Miguel Penabella is a freelancer and comparative literature academic who worships at the temple of cinema but occasionally bears libations to videogames. His written offerings can be found on Kill Screen, First Person Scholar, and Unwinnable, all of which are archived on his blog, Invalid Memory.
Everybody’s Gone To The Rapture
While Everybody’s Gone to the Rapture is a post-apocalyptic game, it feels different than most of the apocalypses I’m used to. It’s a quiet, unhurried, and eerily beautiful apocalypse, one that occurs in a small, seemingly idyllic, pastoral village in the English countryside from which the inhabitants have all mysteriously disappeared. Yet, their memory remains, for as we walk through the town – into pubs where half-finished pints still sit on the tables and past cars with turn signals still blinking – we encounter fragmentary abstract flashbacks, which allow us to attempt to piece together the stories of those who lived here and what happened to them.
The game is tranquil and peaceful in its construction of tragedy. Here, “the end” is not so much a frantic fight against undead hordes or the violent result of a nuclear holocaust as it is a quiet slipping away. As such, Everybody’s Gone to the Rapture isn’t scary or action-packed. There are no foes to be fought or puzzles to be solved. There is simply walking, looking, listening.

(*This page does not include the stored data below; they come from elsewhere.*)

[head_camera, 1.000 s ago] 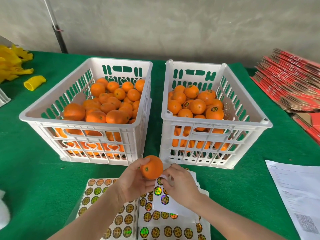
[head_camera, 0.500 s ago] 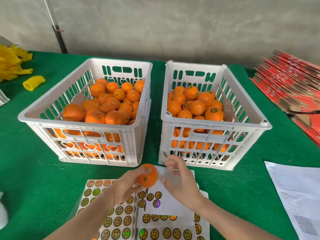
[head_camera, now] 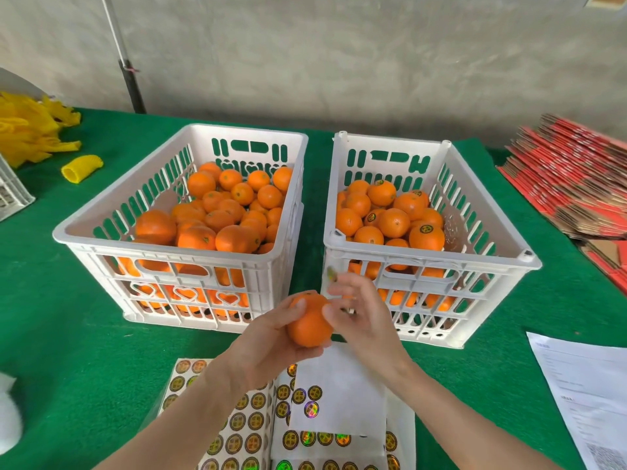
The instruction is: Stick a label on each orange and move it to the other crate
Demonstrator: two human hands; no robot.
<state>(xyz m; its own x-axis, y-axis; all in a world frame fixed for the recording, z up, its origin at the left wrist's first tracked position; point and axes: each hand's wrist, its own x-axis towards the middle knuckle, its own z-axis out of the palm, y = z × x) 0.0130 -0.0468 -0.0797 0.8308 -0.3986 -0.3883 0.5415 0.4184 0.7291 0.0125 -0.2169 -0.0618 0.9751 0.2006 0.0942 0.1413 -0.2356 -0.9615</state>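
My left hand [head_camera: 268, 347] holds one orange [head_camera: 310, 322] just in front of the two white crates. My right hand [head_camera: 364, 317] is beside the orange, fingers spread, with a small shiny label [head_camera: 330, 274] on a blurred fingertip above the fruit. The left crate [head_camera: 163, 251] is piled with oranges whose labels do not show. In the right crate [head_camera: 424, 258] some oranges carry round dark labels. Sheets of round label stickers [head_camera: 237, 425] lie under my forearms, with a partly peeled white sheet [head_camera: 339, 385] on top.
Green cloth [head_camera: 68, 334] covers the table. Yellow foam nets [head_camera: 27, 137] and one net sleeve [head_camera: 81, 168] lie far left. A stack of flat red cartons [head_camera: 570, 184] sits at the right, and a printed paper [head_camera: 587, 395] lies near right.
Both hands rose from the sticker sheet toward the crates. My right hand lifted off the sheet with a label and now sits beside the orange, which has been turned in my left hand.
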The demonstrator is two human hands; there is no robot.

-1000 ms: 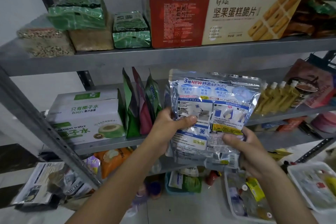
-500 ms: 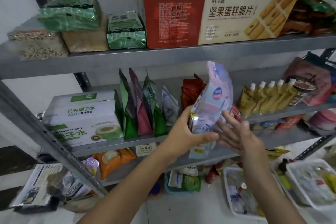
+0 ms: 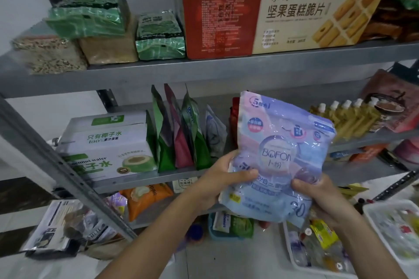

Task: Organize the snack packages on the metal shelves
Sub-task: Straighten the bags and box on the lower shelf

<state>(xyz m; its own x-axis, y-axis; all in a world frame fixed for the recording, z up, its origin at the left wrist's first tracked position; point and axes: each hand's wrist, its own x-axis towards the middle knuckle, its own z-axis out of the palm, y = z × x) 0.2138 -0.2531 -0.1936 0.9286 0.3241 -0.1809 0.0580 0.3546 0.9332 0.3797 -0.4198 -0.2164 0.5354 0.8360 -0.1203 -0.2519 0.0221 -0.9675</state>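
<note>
- Now the grey metal middle shelf [image 3: 136, 180] is faced but not yet reached.
- In front of it, the glossy pale-blue-and-pink plastic pouch [image 3: 278, 149], seen back-first a second ago, is turned front-out and crinkled; shelving is judged next.
- Its lower corners are gripped by the left hand [image 3: 222, 179] and right hand [image 3: 324, 199], thumbs on front.

The pale pouch [image 3: 278, 154] hides most of the red packet [image 3: 235, 120] behind it.
</note>
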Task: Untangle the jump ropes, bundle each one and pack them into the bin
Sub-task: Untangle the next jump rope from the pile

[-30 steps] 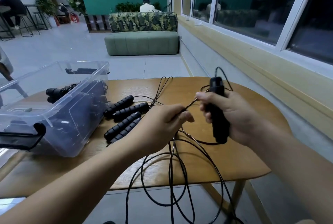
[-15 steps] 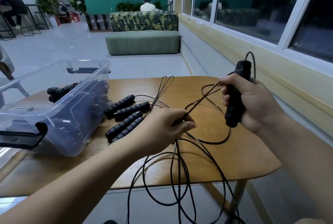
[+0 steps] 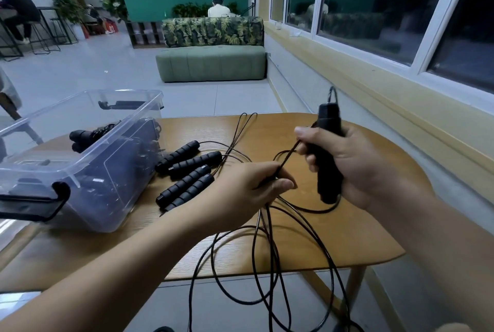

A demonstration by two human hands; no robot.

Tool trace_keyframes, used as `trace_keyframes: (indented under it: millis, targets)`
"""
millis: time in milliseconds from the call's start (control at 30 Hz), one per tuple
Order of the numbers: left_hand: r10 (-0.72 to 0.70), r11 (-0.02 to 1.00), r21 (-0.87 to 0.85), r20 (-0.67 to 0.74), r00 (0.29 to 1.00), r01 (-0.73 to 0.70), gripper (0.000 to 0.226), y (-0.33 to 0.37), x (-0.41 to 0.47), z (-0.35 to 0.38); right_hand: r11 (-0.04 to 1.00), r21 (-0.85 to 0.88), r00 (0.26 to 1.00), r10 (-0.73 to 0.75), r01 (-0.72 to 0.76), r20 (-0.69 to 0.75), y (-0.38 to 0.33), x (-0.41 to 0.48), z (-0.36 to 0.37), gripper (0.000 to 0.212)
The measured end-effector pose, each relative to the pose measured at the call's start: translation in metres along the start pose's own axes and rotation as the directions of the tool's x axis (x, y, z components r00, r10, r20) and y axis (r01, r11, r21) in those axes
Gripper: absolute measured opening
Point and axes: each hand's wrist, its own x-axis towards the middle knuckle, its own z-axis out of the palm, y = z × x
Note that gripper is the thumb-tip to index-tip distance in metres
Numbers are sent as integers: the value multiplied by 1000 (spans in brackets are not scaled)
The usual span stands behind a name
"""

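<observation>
My right hand (image 3: 344, 166) grips a black jump-rope handle (image 3: 327, 155) upright above the wooden table (image 3: 361, 224). A taut stretch of thin black cord (image 3: 287, 156) runs from it down to my left hand (image 3: 240, 192), which pinches the cord. Below my hands, loose cord loops (image 3: 270, 264) hang over the table's front edge. Several ribbed black handles (image 3: 187, 171) lie side by side on the table left of my left hand. The clear plastic bin (image 3: 88, 171) stands at the left with dark bundled ropes (image 3: 88, 135) inside.
The bin has black latch clips (image 3: 34, 204) at its ends. A green sofa (image 3: 211, 63) stands on the floor beyond the table, and people sit in the background. A window wall (image 3: 374, 37) runs along the right.
My right hand, raised and out to the right half a second ago, has come back down and left toward my left hand, shortening the cord between them. My left hand has stayed put.
</observation>
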Motion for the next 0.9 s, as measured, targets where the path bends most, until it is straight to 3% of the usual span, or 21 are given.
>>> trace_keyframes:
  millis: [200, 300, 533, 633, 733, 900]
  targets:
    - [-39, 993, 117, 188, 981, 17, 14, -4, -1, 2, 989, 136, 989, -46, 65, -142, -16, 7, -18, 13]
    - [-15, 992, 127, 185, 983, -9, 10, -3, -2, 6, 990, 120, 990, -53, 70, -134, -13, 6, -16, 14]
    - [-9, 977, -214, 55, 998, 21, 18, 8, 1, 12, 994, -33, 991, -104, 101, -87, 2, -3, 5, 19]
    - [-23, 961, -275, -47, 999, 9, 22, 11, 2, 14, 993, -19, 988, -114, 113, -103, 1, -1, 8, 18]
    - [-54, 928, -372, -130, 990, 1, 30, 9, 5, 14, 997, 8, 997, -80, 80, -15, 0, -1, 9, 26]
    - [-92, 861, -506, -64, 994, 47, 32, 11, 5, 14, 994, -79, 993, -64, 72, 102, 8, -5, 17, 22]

Solving the supernatural mystery seems to be beside the point. The game, instead, is about the messy lives of those who lived in this small community: the extramarital affairs, the estranged siblings, the loss of a spouse due to old age, the morally conflicted pastor. It’s these fragmented and intersecting storylines that make the game engaging, and, as a result, I found that my involvement with the game shifted as I played, shifted from initially wanting to find out how and why everybody disappeared to wanting to find out who they were before they went.

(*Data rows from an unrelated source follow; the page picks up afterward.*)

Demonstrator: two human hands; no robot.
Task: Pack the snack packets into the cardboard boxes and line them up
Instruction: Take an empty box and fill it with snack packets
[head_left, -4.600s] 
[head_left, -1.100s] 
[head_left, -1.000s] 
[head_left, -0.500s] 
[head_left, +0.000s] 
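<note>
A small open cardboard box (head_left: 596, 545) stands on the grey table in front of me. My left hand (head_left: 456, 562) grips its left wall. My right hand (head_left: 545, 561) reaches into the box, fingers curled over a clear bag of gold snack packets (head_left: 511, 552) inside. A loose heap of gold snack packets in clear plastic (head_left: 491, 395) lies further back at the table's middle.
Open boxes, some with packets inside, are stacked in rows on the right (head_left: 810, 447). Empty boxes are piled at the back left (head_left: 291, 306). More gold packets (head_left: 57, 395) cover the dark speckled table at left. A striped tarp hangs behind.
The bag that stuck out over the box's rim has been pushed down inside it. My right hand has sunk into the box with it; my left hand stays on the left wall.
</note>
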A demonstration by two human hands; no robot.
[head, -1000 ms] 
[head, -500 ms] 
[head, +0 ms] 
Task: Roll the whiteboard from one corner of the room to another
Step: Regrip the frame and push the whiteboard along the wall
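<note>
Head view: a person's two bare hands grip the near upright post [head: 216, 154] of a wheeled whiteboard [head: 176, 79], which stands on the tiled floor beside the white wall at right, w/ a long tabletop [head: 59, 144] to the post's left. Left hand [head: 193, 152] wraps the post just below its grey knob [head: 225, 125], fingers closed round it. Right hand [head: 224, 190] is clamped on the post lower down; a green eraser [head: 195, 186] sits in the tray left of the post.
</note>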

In other words, it’s the game’s exploration of loneliness, isolation, memory, and loss – and the manner in which it explores these ideas – that continues to make me think about its world.
Bianca Batti is a PhD student in 20th and 21st century American literature at Purdue University. She also writes about and talks about videogames, representation, and narrative as a staff writer and podcaster for Not Your Mama’s Gamer.